A Cepco official said building a nuclear plant in Kaminoseki had been a “dearest wish” for the company, given its low dependency on nuclear power in contrast to other electricity companies in Japan.

“We want to coexist and co-prosper [with Kaminoseki],” said the official – though he admitted, via an analogy with the aviation industry, that 100 per cent safety could never be guaranteed.

Toshiyasu Shimizu leads the anti-nuclear campaign in Kaminoseki. Photo: Takehiro Masutomo
Toshiyasu Shimizu leads the anti-nuclear campaign in Kaminoseki. Photo: Takehiro Masutomo

Other than waiting for a terminal decline in Iwaishima’s demographics, it’s hard to see how the two sides can ever reconcile.
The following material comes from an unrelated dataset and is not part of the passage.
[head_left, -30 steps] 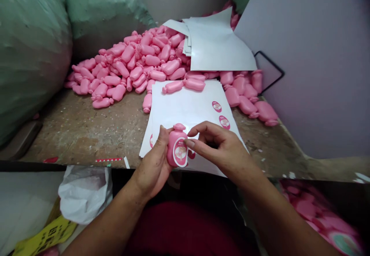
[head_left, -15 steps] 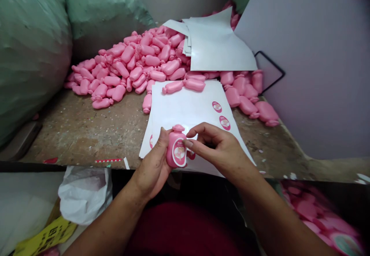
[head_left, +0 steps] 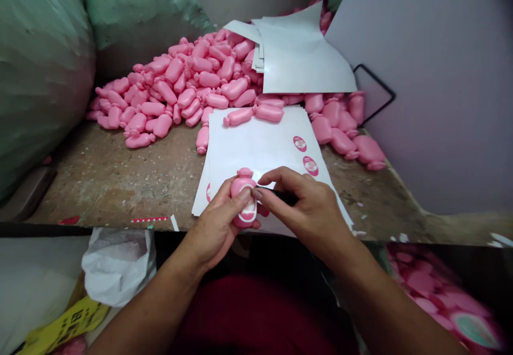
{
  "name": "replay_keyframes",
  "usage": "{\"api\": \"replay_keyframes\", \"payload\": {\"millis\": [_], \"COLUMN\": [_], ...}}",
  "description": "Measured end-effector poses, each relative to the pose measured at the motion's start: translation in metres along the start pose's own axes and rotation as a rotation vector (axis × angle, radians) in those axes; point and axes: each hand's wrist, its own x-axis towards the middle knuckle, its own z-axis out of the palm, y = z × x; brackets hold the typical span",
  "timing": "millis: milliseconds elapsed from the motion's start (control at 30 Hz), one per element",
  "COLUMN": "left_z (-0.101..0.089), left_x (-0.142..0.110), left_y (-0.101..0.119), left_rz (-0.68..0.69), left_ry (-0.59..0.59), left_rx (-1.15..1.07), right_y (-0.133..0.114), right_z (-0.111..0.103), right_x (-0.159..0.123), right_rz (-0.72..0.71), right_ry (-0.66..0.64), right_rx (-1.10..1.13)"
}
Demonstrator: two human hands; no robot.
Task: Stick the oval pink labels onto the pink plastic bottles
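Observation:
My left hand is wrapped round a small pink plastic bottle, holding it upright with its neck up. An oval white-edged pink sticker is on the bottle's front, and the left thumb presses on it. At the bottle's right edge is my right hand, with thumb and forefinger curled close to the sticker. A slim black object shows within the right hand; its kind is unclear. Under both hands lies a sticker sheet, white, with a few oval pink stickers on it.
Behind the sheet, a big heap of pink bottles covers the table's back. White sheets lie on the heap. Large green sacks stand at left, a pale panel at right. A phone-like dark object lies at the left edge.
The left thumb has moved from the bottle's side onto the sticker. The black object in the right hand shows more clearly. The bottle has stayed in the left hand.

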Motion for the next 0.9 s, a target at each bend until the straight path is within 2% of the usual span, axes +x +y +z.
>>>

As Toshiyasu Shimizu, the leader of the anti-nuclear campaign in Kaminoseki, explains, tensions over the issue escalate whenever there are elections.

The town has a habit of returning pro-nuclear mayors and most of its council members remain in favour of nuclear power. “When it escalates, the confrontation appears even between relatives, between parents and children,” he says.

Cepco has sued Shimizu and three of his fellow activists, seeking damages of around US$400,000 over their attempts to block preparatory construction work. But even Shimizu recognises the need to boost Kaminoseki’s economy. “The residents are not supporting or opposing the project because it is good or bad,” he says.

“Rather, their attitudes are formed by human relations, their jobs or the local economic structure.”

He says the town must rebuild its economy without turning to the nuclear energy industry, and suggests selling the locally produced delicacy hijiki – a brown sea vegetable – across the country.

“If the nuclear power project is completely gone one day, then that marks the start line,” says Shimizu.

“Then we can start thinking about the future of our town.”